Rachel me contacta plusieurs fois au cours des mois suivants.

J’ignorai ses premiers messages.

Au cinquième, je répondis.

Nous nous retrouvâmes dans un café à Oak Park.

Elle paraissait plus mince.

Elle tenait sa tasse à deux mains.

— Je l’ai cru.

Je ne dis rien.

— Il me montrait sans cesse des choses. Des transactions. Des messages. Il disait que tu cachais des problèmes.

— Et le vin ?

Ses doigts se resserrèrent autour de la tasse.

— Je ne savais pas ce qu’il avait versé dedans.

— Mais tu savais qu’il avait versé quelque chose.

Elle baissa les yeux.

Cela suffisait.

— Je pensais que c’était simplement quelque chose qui allait te calmer, maman.

Je reculai légèrement ma chaise.

Rachel se mit à pleurer silencieusement.

— Maman, s’il te plaît.

Je restai assise.

— Le lendemain matin, tu es venue chez moi avec des documents déjà préparés.

— Je sais.

Aucune phrase ne pouvait rendre ce matin-là inexistant.

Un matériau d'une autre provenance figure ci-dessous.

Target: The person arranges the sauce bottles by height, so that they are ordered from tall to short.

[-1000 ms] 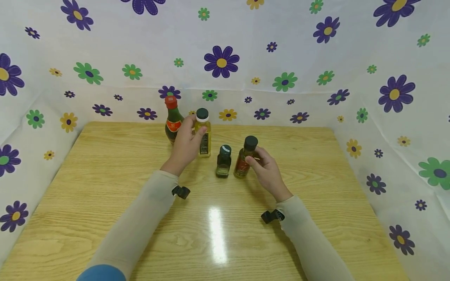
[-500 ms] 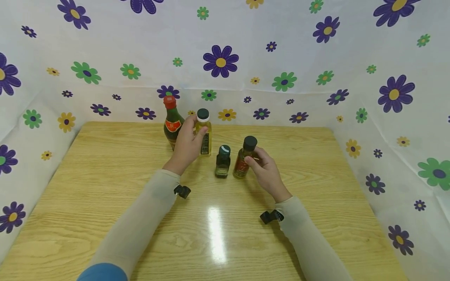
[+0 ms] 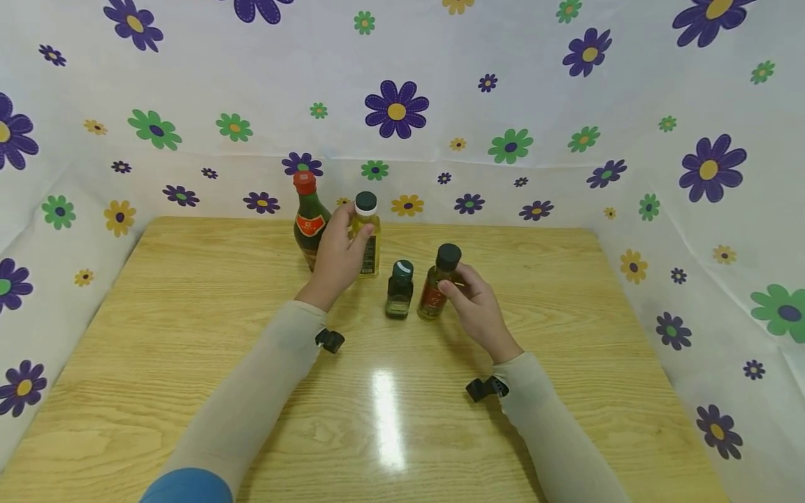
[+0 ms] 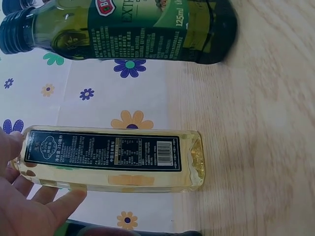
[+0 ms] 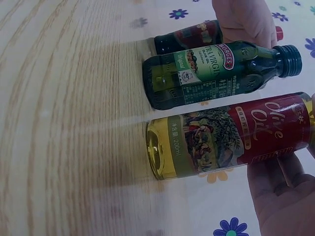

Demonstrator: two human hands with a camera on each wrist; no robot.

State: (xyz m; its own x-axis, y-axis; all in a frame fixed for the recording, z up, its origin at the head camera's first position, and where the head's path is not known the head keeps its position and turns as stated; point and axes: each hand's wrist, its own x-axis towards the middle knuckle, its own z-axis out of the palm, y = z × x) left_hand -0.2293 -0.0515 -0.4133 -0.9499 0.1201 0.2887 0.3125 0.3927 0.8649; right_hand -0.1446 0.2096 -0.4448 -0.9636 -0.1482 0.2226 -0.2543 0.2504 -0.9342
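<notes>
The left hand (image 3: 338,253) grips a clear bottle of yellow oil (image 3: 371,244) with a dark cap near its neck; its dark label (image 4: 103,150) faces the left wrist view. The right hand (image 3: 481,311) holds the red-labelled olive oil bottle (image 3: 432,297) around its upper part, thumb in front. Between them stands a small dark green bottle (image 3: 399,293), untouched, with a green label (image 5: 197,66) in the right wrist view. Just left of the yellow oil, a red-capped bottle (image 3: 308,209) stands partly hidden behind the left hand.
The wooden table (image 3: 157,328) reaches back to a white flowered cloth (image 3: 440,63) hanging behind it and at both sides. All four bottles are grouped around the table's back middle.
The left hand and the yellow oil bottle have shifted slightly to the right, widening the space beside the red-capped bottle. The right hand keeps its hold with hardly any motion.
</notes>
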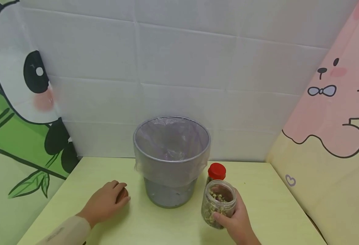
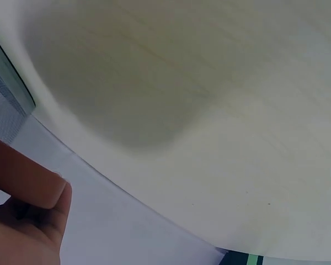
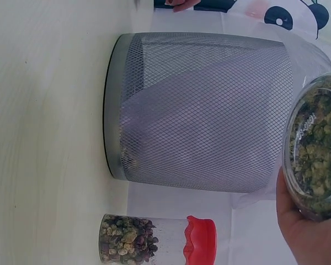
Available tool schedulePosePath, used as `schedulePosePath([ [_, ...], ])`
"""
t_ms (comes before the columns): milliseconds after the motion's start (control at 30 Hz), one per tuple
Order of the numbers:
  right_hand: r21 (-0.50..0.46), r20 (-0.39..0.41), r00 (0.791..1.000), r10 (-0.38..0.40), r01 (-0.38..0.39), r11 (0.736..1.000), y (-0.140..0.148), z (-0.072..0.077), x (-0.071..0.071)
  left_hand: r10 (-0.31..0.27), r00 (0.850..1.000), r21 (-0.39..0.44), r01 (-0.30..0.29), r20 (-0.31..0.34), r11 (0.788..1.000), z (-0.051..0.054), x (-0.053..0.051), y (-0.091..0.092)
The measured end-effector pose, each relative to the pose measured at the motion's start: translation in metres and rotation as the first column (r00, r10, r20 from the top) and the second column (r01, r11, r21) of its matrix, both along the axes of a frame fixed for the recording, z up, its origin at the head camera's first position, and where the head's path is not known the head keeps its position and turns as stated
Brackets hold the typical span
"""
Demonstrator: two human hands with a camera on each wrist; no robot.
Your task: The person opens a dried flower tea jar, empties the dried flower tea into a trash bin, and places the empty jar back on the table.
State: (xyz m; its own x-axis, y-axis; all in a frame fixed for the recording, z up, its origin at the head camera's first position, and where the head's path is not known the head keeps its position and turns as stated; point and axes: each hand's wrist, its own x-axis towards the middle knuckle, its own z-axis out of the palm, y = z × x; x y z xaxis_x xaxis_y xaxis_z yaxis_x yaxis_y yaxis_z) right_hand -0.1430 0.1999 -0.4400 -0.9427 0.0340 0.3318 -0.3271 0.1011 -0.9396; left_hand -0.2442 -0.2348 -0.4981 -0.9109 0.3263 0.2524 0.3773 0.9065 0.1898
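Note:
In the head view my right hand [image 1: 239, 221] grips a clear, lidless jar [image 1: 211, 212] of dried yellowish-green bits, tilted, beside the bin's right side. The right wrist view shows the jar's base [image 3: 317, 149] and my fingers [image 3: 289, 210] round it. Left of the bin, my left hand [image 1: 106, 203] hovers over the table, fingers loosely curled; no held thing can be made out, though its palm is hidden. Its curled fingers [image 2: 30, 182] also show in the left wrist view. The grey mesh bin [image 1: 170, 195] stands upright with a clear bag over its rim.
A second jar with a red lid [image 1: 217, 171] stands behind the held jar, just right of the bin; dried bits [image 3: 127, 240] fill its lower part. Pale wall sheeting [image 1: 179, 58] rises behind the table [image 1: 274, 211], with cartoon panels at both sides.

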Motion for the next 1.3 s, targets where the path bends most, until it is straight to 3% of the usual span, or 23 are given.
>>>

Je n’en exigeai donc aucune.

Les procédures judiciaires prirent du temps.

Finalement, je n’eus plus besoin d’assister à chaque audience.

Pendant plusieurs mois, je pensai que la justice consisterait à voir Mark tout perdre.

Ce ne fut pas le cas.

La plupart du temps, elle signifiait simplement que je pouvais de nouveau me réveiller dans ma propre maison en sachant que personne d’autre n’avait le droit de décider comment je devais vivre ma vie.

Deux ans plus tard, j’arrêtai complètement mon activité de consultante.

Avec une partie de mon argent, je créai une petite organisation à but non lucratif qui aide les personnes âgées victimes d’exploitation financière de la part de membres de leur famille, de soignants ou d’autres personnes en qui elles ont confiance.

Nous les aidons à examiner leurs documents.

Nous les mettons en relation avec des avocats.

Parfois, nous leur offrons simplement un endroit où elles peuvent dire : « Quelque chose ne va pas », avant que quelqu’un d’autre ne les convainque qu’elles imaginent des choses.

Evan, le serveur du restaurant, était alors sur le point d’obtenir son diplôme.

Je payai le reste de ses frais de scolarité grâce à un programme de bourses.

Quand je le lui annonçai, il secoua la tête.

— J’ai simplement dit ce que j’avais vu.

— Exactement.

Il sourit.

Je possède toujours le verre à vin.

Le restaurant proposa de me le remplacer après que les enquêteurs eurent levé la saisie.

Je dis que je voulais précisément celui-là.

Maintenant, il est posé sur une étagère dans mon bureau.

Vide.

Les visiteurs demandent parfois pourquoi je garde un seul verre à vin dans un endroit où se trouveraient habituellement des photos de famille.

D’ordinaire, je ne l’explique pas.

Je le regarde simplement et je me souviens de la façon dont un jeune serveur avait gardé ses doigts sur le pied du verre une seconde de plus que nécessaire et m’avait discrètement dit de ne pas en boire.

Parfois, une vie change parce que quelqu’un finit par dire à voix haute ce qu’il a vu.